A Step in the Right Direction for Christian Cinema
Zachary Roesch - wrote on 11/24/08
Anybody who is at all familiar with Ted Dekker’s or Frank Peretti’s work was waiting on pins and needles for the film adaptation of House, a horror novel that the two wrote together. With these two masters of the supernatural thriller genre coming together and creating a riveting book, fans were hoping that the movie would be equally as exciting. Now I know that there are skeptics out there that are saying, “Hold on a second, Dekker and Peretti are Christian authors. So that would make the movie and Christian horror movie.” Yes, that is exactly what I am saying, and trust me, it’s not as bad as it sounds, plus Kirk Cameron had nothing to do with it. House breaks many stereotypes when it comes being to a Christian film but it when it comes to the horror aspects I felt like I was taken on an emotional roller coaster without having the satisfaction of having my pants scared off.

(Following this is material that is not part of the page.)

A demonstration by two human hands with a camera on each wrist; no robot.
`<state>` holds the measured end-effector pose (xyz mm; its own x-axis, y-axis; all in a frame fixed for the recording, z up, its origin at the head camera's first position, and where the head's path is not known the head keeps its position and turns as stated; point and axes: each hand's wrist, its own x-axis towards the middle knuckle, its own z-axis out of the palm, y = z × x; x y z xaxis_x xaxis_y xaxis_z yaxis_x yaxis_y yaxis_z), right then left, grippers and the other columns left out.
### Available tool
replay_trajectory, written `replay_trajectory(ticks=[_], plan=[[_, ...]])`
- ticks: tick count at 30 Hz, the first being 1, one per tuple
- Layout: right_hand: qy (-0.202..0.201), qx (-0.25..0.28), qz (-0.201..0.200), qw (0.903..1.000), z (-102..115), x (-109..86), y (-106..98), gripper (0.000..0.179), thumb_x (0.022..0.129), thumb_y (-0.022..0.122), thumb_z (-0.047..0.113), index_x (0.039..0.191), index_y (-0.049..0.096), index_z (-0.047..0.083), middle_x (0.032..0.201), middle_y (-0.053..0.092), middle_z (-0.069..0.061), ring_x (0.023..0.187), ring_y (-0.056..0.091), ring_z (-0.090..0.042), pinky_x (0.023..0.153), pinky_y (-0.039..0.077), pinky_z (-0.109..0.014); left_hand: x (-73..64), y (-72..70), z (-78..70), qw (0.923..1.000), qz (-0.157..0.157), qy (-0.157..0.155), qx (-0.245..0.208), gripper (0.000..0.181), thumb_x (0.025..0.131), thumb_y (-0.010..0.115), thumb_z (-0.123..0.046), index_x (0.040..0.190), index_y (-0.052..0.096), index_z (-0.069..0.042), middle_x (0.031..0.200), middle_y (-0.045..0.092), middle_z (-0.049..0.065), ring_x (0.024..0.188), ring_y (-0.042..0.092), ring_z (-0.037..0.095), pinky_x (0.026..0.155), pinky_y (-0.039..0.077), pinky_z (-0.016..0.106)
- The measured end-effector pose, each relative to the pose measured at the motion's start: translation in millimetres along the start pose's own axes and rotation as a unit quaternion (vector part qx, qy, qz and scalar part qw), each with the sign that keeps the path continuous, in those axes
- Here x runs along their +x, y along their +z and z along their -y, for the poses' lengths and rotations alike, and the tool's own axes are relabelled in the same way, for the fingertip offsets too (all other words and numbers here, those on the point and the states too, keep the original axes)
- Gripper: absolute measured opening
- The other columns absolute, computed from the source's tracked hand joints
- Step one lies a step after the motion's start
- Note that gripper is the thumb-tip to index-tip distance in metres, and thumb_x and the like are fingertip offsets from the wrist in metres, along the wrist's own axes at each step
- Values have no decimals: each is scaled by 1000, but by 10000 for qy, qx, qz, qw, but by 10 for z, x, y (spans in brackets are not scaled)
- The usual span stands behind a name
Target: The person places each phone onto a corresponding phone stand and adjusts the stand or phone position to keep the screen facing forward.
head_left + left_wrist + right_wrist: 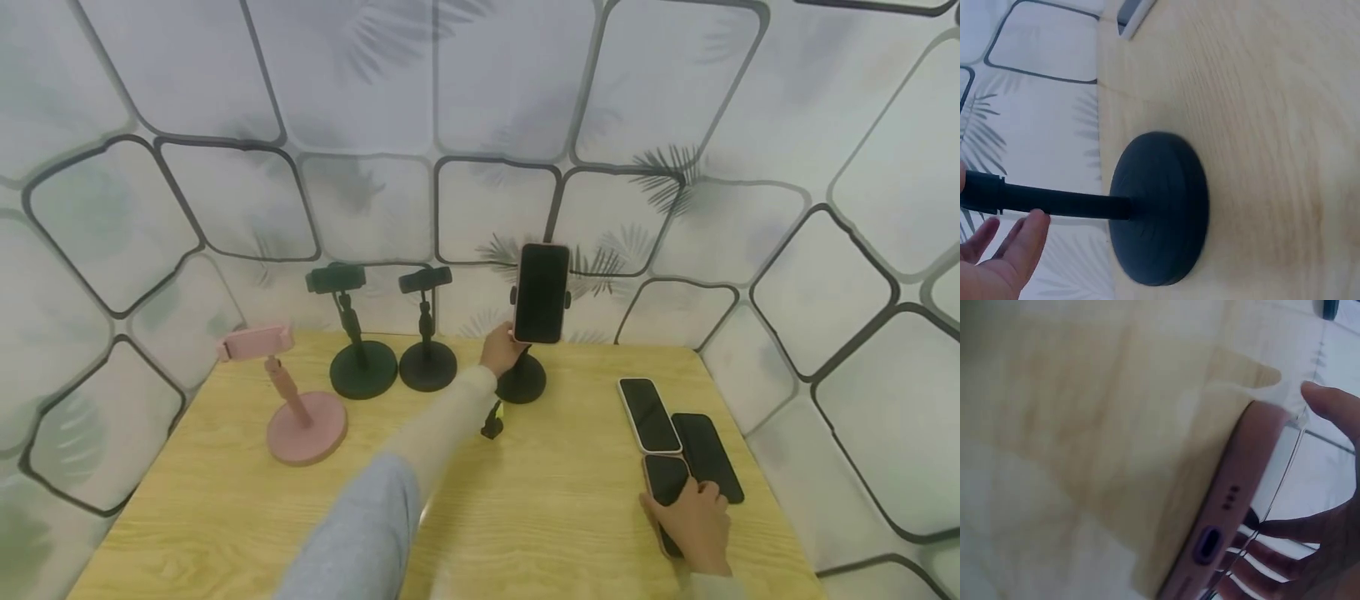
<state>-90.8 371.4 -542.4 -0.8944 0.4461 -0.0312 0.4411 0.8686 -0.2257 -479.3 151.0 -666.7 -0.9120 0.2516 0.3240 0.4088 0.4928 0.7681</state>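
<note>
My left hand (501, 350) grips the upper stem of a black phone stand (522, 382), just below an upright phone (542, 292) clamped in its holder. In the left wrist view, fingers (1025, 247) lie along the stand's pole above its round base (1157, 212). At the lower right, my right hand (693, 521) holds a dark-screened phone (666, 477) by its long edges, thumb on one side and fingers on the other. The right wrist view shows that phone's pinkish end (1225, 500) with its charging port; whether it is lifted cannot be told.
A white-edged phone (649, 414) and a black phone (708, 457) lie beside the held one. Left of my arm stand a pink stand (307, 427), a dark green stand (363, 369) and another black stand (427, 367). A small black object (492, 425) lies near the arm.
</note>
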Motion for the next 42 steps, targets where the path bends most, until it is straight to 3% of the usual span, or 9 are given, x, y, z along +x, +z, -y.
replay_trajectory(ticks=[3,7,11,15,18,22,26,33,42], plan=[[52,53,339,9994,40,4,-21,98,74,69,52,120,34,-27,103,34,-44,96,40,-60,69,46,-64,-374,-561,-684,9911,-1,-1000,-876,53,84,64,-50,120,51,-13,113,64,11,99,64,22,79,55,33],[267,264,749,9965,51,22,-4,111,72,68,58,127,22,-26,105,28,-46,101,35,-63,73,45,-69,-945,-1345,-1658,9641,-1189,-1770,-1581,50,87,62,-7,131,39,-1,127,48,23,113,52,34,94,47,44],[290,231,890,9953,18,41,19,117,72,66,64,128,17,-26,106,26,-48,103,33,-66,74,43,-73,-1157,-1675,-1743,9298,-2952,-1387,-1705,48,75,56,10,119,39,0,117,42,20,109,42,30,96,41,43],[279,131,935,9951,8,63,-9,112,75,63,62,127,17,-27,107,27,-49,104,33,-67,76,43,-73,-1077,-1967,-1523,9149,-3522,-1275,-1504,48,75,62,8,115,36,1,115,36,19,108,36,31,96,36,45],[356,45,900,9953,12,62,-41,104,78,62,58,121,22,-28,104,30,-48,102,36,-66,74,46,-70,-965,-2207,-1373,9333,-3041,-1289,-1410,51,81,65,-1,122,35,2,122,36,22,114,37,35,100,36,46],[391,-11,914,9950,11,42,-67,95,79,62,56,109,30,-28,98,34,-45,97,41,-63,70,48,-65,-876,-2474,-1199,9753,-1194,-1404,-1221,49,93,58,-14,133,37,2,135,41,25,125,42,40,107,38,48],[347,16,926,9951,5,24,-65,90,77,65,53,104,35,-28,96,37,-44,93,44,-60,67,50,-61,-906,-2613,-1069,9862,315,-1494,-635,48,98,49,-22,139,37,0,140,44,25,127,46,40,106,41,49],[396,144,790,9960,15,16,-78,84,70,73,49,94,38,-23,91,41,-41,88,47,-56,65,50,-57,-991,-2633,-959,9914,367,-1212,-323,37,98,48,-18,131,49,-1,131,53,23,120,54,38,99,48,48],[529,197,1028,9931,68,49,-106,97,63,76,55,103,43,-27,96,42,-41,95,46,-56,69,51,-59,-1195,-2666,-1036,9945,791,-676,-107,30,97,50,-21,121,56,-4,129,58,20,115,58,37,97,49,49]])
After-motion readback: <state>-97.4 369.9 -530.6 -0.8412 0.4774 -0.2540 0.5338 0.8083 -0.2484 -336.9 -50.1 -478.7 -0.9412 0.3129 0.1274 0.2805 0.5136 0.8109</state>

House opens with an intense scene of a man murdering his wife. The reason to why he does this is unclear. All we know is that someone is demanding a dead body. This automatically draws the viewer into the story and sets the tone for the rest of the movie. After this scene we are given a break from the intensity and are introduced to two of the main characters, Jack (Reynaldo Rosales) and Stephanie (Heidi Dippold) a married couple struggling through the death of their daughter and on the verge of a divorce. They are driving to a counseling session when they find themselves lost on a deserted road in Alabama. Fortunately, they are near an old Victorian house which is occupied by a family of three and being used as an inn. They check in and have dinner with the family, and some other guests, Randy (J.P. Davis) and Leslie (Julie Ann Emery).

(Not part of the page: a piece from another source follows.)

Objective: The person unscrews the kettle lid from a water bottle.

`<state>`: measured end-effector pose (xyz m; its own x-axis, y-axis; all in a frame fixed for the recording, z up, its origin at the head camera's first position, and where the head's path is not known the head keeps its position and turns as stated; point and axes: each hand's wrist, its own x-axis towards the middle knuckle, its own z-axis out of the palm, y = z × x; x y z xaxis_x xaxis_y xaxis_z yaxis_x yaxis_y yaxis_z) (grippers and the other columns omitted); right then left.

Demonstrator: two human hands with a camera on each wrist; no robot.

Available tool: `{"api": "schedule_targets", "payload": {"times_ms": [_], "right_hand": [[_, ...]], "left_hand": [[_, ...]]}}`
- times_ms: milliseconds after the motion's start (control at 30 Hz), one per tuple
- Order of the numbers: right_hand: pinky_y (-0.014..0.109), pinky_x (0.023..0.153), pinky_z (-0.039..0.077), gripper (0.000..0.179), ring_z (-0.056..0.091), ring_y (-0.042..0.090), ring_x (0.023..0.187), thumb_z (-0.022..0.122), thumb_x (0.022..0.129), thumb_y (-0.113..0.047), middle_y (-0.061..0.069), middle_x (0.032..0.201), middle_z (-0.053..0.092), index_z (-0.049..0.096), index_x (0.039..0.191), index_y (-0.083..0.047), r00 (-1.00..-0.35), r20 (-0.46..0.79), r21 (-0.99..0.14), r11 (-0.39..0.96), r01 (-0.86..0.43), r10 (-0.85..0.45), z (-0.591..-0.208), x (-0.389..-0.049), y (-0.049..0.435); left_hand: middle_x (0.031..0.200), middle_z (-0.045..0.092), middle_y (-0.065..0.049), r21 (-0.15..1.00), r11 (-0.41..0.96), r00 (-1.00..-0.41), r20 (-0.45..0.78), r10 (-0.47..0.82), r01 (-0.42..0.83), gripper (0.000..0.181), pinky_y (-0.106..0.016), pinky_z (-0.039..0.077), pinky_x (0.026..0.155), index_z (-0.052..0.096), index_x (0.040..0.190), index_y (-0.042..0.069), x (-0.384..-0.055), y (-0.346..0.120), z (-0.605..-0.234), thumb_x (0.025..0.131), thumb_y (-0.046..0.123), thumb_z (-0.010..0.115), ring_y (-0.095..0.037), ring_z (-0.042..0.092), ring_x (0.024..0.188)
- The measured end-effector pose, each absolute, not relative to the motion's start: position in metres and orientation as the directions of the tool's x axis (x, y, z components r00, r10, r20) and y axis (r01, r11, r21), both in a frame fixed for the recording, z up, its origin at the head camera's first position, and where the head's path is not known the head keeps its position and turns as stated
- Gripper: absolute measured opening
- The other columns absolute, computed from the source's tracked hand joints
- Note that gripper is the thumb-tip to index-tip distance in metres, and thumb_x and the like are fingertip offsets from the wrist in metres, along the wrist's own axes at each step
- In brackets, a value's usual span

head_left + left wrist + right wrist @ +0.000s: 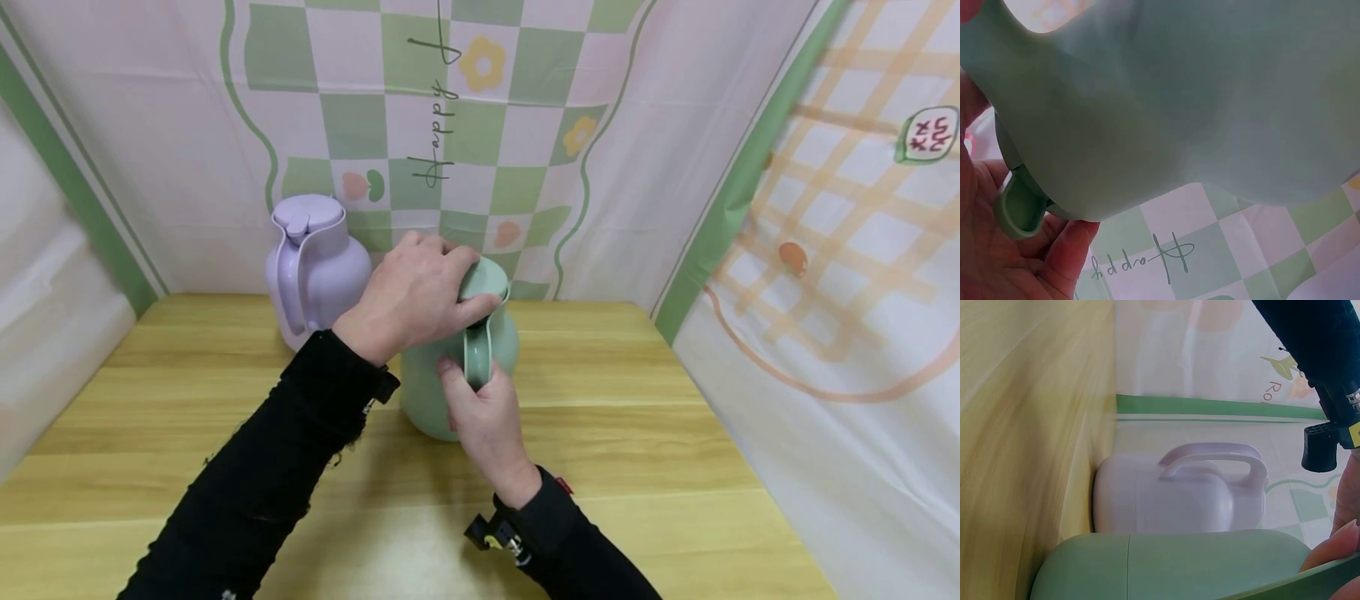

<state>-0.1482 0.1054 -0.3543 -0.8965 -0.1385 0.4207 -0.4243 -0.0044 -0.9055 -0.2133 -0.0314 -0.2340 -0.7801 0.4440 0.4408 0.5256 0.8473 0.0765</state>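
Observation:
A pale green thermos jug [427, 392] stands upright on the wooden table, its handle facing me. My left hand [420, 287] lies over its round lid [483, 277], fingers at the far edge and thumb across the near side, gripping it. Lower down, my right hand [491, 421] holds the jug's handle [477, 354], thumb on the left side. Beside the rim in the left wrist view, a small scoop-shaped green part [1021, 209] sticks out near the left fingers. The right wrist view shows the green jug's side [1166, 565]; the right hand's far fingers are hidden.
A lilac thermos jug [330, 275] of similar shape stands behind and left of the green one, near the table's back edge. Printed cloth [555, 58] hangs behind the wooden table [615, 467] and along both sides.

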Motion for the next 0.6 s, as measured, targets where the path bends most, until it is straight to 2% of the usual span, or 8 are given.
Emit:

After dinner the pace begins to pick up when tensions run high as the son of the family, Pete, ogles Leslie and states to his father that he wants her. This makes Randy’s temper flare and puts everyone on edge. The real craziness begins when they are locked into the house by a psychotic killer nicknamed The Tin Man. After they are sure that there is no chance of escape Tin Man gives them a tin can with the three rules to his game written on it: “#1 God came into my house and I killed him. #2 I will kill anyone who comes to my house like I killed God. #3 Bring me one dead body and I might let rule #2 slide. You have until dawn.” After reading these rules chaos ensues when the house comes alive and everyone tries to decide who is to be killed.
Overall I think that House never reaches the bar that it set, sometimes it comes close, but on the whole fell short. The acting, as in most Christian films, is extremely suspect. At times Reynaldo Rosales seems like he wants to shine but is too timid to be great. But what hurt House more than anything was its shortcomings as a horror film. Instead of building up suspense to a climax and then letting the viewer rest for a time before building the suspense back up to another climax, House was moving 100 M.P.H. from the end of the dinner scene till the credits rolled. It was exhausting to have to sit through an hour and a half of non-stop suspense.
But like I said earlier, as a Christian film, I believe that House made huge strides. It didn’t shove Christian propaganda down your throat till you were sick, like other Christian cinema, such as Left Behind and more recently Fireproof. Instead it allowed its positive message to shine through in subtle ways. House showed us the positivity of Christ without telling us all about. It is a film that could be watched by believers and non-believers and both would come away with some nugget of truth. House definitely takes many steps in the right direction for the Christian film industry and pushed the boundaries of what is acceptable Christian filmmaking. I am very excited for what may be to come in next few years as far as Christian films go. And if everything goes as I hope it does, then look out Kirk Cameron, you might not have a career.